TASK DIRECTIONS:
Nothing but a number belongs in the answer: how many lines of the records below contain the string "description".

---- EXTRACTED ENTRIES

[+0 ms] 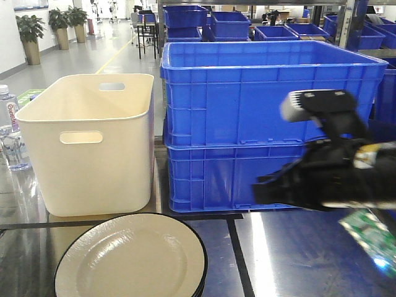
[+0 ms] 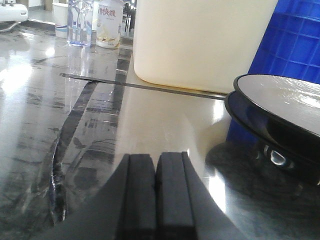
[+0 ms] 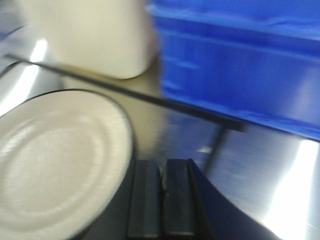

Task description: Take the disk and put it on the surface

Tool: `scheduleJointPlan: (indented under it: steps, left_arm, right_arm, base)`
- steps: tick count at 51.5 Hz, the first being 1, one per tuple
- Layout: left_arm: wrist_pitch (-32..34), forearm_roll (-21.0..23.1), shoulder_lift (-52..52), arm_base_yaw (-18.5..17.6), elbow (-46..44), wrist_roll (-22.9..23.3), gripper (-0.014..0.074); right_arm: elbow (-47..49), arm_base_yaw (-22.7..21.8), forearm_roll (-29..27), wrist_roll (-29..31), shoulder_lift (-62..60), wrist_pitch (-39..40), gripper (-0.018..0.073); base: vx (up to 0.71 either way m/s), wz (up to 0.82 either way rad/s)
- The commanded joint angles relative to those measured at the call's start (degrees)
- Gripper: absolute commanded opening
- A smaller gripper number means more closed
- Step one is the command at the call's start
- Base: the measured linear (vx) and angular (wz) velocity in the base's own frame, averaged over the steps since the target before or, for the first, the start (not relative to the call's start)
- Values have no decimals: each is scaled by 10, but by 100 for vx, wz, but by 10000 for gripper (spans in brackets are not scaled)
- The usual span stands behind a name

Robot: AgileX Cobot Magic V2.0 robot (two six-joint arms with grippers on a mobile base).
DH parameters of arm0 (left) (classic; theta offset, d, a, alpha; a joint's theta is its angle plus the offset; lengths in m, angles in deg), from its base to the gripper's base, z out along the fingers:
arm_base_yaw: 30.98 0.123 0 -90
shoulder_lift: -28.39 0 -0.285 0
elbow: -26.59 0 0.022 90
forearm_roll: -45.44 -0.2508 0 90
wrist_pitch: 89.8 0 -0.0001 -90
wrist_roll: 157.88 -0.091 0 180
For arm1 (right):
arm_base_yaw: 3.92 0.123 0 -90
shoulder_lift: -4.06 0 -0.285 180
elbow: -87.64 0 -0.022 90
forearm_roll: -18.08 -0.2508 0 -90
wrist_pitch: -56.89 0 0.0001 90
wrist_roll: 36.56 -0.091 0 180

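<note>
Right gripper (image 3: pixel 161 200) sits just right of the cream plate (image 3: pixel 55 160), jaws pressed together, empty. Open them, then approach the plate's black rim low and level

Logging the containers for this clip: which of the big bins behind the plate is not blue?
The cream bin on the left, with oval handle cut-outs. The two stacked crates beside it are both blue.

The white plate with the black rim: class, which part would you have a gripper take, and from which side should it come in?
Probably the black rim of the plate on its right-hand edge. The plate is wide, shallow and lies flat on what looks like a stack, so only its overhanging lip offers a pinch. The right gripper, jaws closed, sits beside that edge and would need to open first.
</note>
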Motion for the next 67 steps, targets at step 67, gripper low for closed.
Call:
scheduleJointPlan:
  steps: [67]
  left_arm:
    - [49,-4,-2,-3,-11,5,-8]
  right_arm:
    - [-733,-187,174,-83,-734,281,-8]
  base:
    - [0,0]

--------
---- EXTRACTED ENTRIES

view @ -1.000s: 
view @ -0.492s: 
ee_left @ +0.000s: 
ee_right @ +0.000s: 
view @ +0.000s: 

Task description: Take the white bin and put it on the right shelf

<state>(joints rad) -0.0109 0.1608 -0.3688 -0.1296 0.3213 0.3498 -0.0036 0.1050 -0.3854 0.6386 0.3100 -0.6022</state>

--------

EXERCISE RESULT:
2